ASSIGNMENT:
Among the entries below, count the lines that contain the word "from". Respond with the count only.

EXERCISE MATERIAL:
=====
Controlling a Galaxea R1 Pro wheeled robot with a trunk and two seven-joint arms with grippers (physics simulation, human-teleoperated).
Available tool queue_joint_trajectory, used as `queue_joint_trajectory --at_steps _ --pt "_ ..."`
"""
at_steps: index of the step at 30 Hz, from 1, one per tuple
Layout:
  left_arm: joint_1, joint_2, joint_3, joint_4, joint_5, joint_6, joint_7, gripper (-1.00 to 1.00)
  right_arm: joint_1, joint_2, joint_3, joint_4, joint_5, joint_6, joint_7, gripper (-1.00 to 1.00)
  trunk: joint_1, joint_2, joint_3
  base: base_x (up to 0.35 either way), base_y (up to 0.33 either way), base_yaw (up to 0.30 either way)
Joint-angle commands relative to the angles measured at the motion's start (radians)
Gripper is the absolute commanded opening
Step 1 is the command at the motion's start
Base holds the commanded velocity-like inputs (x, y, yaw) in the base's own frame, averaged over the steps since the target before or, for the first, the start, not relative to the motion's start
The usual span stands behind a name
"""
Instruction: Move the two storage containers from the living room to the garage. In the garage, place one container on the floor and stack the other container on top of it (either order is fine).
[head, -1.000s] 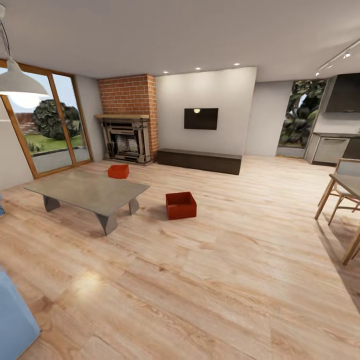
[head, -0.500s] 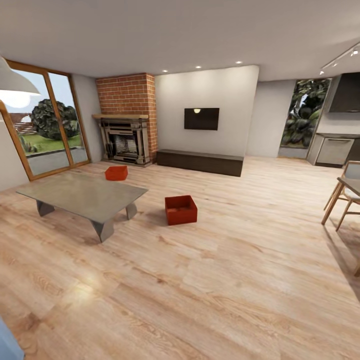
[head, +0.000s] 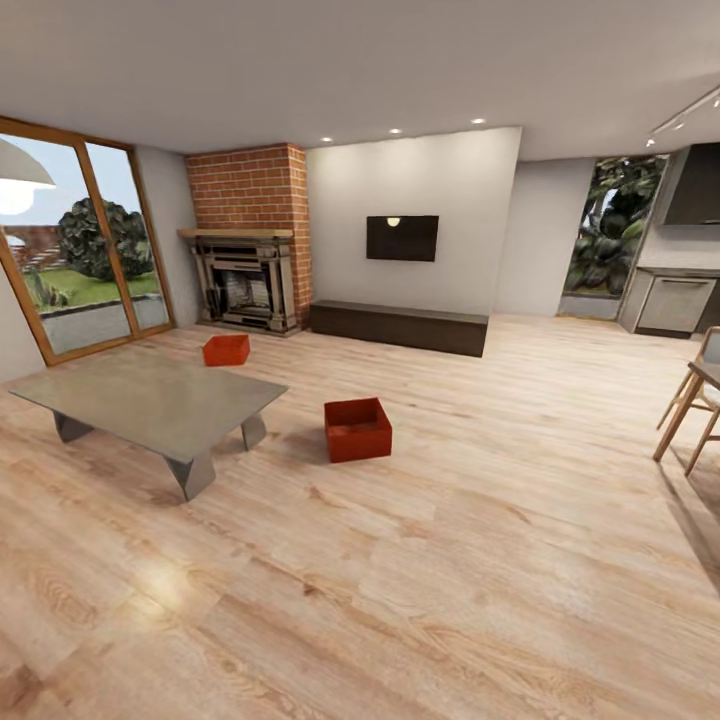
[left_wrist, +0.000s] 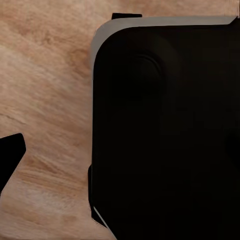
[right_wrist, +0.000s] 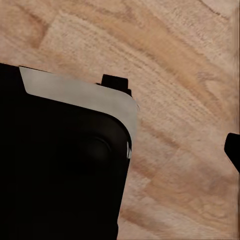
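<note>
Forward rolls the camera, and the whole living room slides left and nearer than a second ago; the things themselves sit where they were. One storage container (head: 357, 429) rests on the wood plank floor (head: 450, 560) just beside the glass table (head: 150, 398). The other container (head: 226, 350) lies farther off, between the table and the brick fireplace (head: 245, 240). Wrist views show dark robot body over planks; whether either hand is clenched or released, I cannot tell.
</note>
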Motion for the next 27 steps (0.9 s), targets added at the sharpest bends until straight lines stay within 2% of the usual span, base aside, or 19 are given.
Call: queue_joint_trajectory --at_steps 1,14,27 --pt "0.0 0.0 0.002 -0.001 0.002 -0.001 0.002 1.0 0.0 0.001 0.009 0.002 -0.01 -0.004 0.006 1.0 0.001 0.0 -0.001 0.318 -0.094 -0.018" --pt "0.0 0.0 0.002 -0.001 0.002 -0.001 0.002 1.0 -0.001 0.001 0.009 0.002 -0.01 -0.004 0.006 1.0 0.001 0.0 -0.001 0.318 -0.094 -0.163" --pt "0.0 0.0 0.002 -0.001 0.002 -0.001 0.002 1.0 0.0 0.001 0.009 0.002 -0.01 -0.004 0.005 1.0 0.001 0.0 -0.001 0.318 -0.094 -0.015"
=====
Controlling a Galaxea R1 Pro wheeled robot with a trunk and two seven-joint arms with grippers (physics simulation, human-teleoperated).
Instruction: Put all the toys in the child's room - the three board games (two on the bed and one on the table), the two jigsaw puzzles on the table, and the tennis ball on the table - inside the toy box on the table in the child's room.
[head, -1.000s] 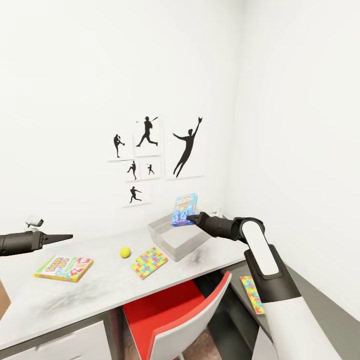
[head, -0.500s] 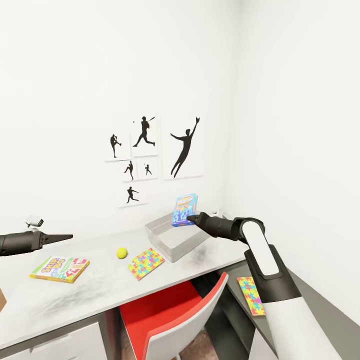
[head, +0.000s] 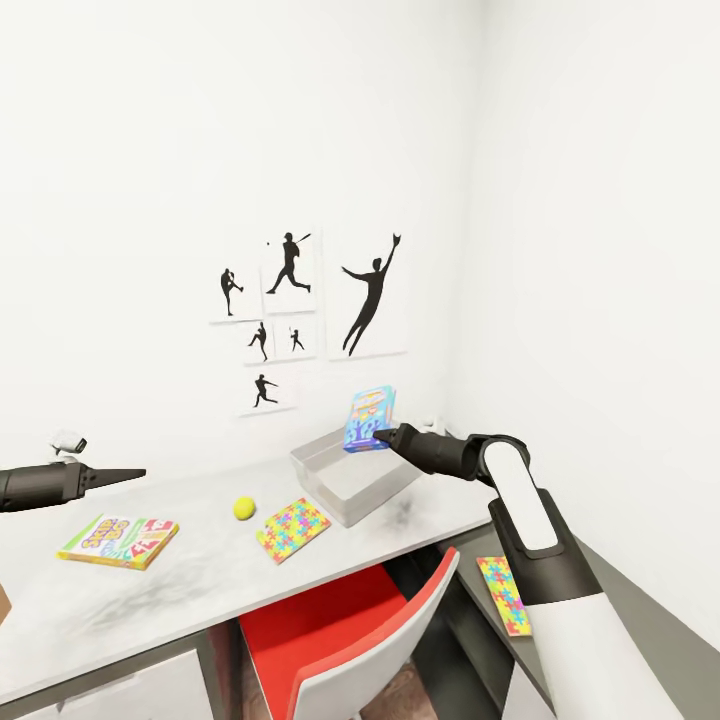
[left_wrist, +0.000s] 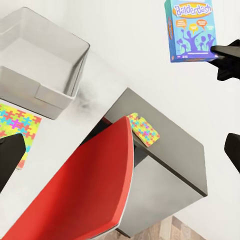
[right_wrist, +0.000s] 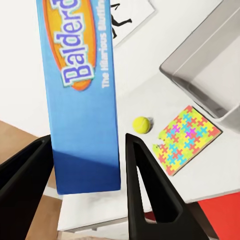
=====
EXERCISE OUTPUT:
2